• **TASK STATEMENT**: Give a bare count of the lines with "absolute" in the material below.

*** Begin section ***

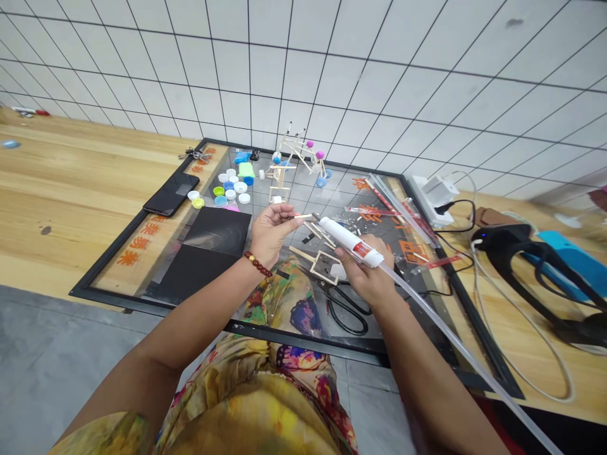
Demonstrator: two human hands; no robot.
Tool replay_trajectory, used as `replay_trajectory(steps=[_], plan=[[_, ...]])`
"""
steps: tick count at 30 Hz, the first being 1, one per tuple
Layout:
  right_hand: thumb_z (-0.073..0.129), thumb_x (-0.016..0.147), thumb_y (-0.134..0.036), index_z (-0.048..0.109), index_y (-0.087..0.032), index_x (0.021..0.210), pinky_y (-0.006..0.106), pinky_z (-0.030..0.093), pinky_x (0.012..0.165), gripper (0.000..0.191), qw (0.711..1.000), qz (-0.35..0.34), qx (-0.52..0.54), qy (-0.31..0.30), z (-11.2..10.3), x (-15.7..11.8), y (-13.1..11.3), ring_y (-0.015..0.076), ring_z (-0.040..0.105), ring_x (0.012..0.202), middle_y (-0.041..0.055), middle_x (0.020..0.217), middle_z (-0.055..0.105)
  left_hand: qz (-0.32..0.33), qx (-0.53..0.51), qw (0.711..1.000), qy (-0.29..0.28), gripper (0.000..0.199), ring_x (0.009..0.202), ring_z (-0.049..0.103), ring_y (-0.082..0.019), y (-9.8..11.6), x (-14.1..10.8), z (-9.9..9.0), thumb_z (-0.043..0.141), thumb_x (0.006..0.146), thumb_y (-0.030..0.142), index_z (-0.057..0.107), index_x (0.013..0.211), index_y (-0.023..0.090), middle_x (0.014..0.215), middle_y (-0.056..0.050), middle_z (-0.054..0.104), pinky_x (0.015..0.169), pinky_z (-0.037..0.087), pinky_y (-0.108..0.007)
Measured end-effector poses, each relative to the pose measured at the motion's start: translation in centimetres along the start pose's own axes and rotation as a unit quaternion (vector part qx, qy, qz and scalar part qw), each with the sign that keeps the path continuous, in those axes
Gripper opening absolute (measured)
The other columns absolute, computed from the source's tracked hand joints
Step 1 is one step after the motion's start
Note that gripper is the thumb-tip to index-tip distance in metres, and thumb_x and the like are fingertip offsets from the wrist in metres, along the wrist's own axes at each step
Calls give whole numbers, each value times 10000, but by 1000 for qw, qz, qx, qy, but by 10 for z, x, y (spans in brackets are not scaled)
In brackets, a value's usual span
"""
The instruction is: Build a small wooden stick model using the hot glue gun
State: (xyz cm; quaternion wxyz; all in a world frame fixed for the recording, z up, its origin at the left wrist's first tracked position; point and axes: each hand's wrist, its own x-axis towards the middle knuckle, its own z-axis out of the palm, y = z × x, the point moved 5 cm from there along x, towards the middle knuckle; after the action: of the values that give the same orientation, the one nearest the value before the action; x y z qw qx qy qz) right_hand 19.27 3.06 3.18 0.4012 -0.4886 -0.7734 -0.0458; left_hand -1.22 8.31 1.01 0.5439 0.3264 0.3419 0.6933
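My left hand (pixel 274 232) pinches a short, pale wooden stick (pixel 303 217) between thumb and fingers. Wrapped in my right hand (pixel 370 268) is a white glue gun (pixel 348 240), with a long clear glue stick (pixel 455 341) coming out of its back. The gun's nozzle is at the far end of the wooden stick; whether they touch is hard to tell. Below the hands lie a square frame of sticks (pixel 326 268) and black-handled scissors (pixel 348 316). Behind my left hand stands a figure built of sticks (pixel 289 158) with pink and blue balls.
Small colored caps (pixel 240 188), a black phone (pixel 171 194) and black sheets (pixel 215 230) lie on the left of the black-framed glass panel (pixel 142 302). Plastic strips (pixel 393 202) lie at right. Beyond the panel are a power strip (pixel 434 202), cables and a black headset (pixel 521 265).
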Motion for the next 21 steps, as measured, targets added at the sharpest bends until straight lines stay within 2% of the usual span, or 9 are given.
replay_trajectory(steps=[4, 10, 13, 15, 18, 21], plan=[[557, 893, -426, 528, -226, 781, 357, 386, 652, 230, 1000, 13, -17, 15, -1, -1, 1, 210, 527, 684, 35, 722, 576, -1, 0, 1000, 5, 388, 719, 631, -101, 0, 0, 0, 888, 480, 172, 647, 784, 163, 724, 5, 678, 734, 521, -250], [564, 882, -407, 521, -225, 774, 359, 384, 670, 216, 1000, 3, -12, -5, 2, -1, 0, 212, 528, 710, 36, 730, 574, 2, 0, 1000, 8, 402, 727, 634, -104, 1, 0, 0, 889, 468, 174, 650, 791, 158, 730, -3, 685, 732, 518, -246], [576, 876, -422, 514, -225, 762, 351, 364, 649, 236, 999, 26, -21, 18, -1, -1, 3, 206, 507, 681, 31, 715, 560, 7, -7, 1000, 8, 390, 720, 627, -104, 1, 1, -1, 888, 466, 170, 649, 775, 161, 724, -2, 687, 718, 513, -246], [569, 881, -419, 516, -224, 764, 352, 366, 652, 234, 999, 15, -20, 24, -2, -1, 1, 207, 510, 684, 35, 723, 566, 7, -6, 1000, 7, 387, 721, 628, -104, 2, 1, 0, 888, 467, 172, 650, 772, 164, 724, 0, 685, 712, 510, -245], [571, 882, -393, 525, -225, 787, 362, 381, 685, 198, 1000, -27, -5, 3, 0, -2, -4, 215, 531, 712, 36, 737, 582, 4, 4, 1000, 7, 392, 723, 633, -106, 3, 0, 0, 891, 472, 188, 652, 782, 170, 735, 3, 682, 700, 507, -244], [583, 875, -384, 527, -228, 807, 365, 380, 688, 180, 1000, -23, -17, -4, 2, -2, -1, 218, 535, 712, 35, 737, 588, -11, 2, 1000, 11, 391, 680, 627, -101, 2, 0, -1, 892, 488, 219, 643, 785, 170, 720, 12, 669, 665, 498, -244]])
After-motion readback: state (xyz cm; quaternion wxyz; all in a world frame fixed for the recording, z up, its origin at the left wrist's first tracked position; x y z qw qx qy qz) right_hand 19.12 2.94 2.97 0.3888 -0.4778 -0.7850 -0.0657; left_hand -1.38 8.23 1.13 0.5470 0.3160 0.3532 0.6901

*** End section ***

• **SOLVED EXERCISE**: 2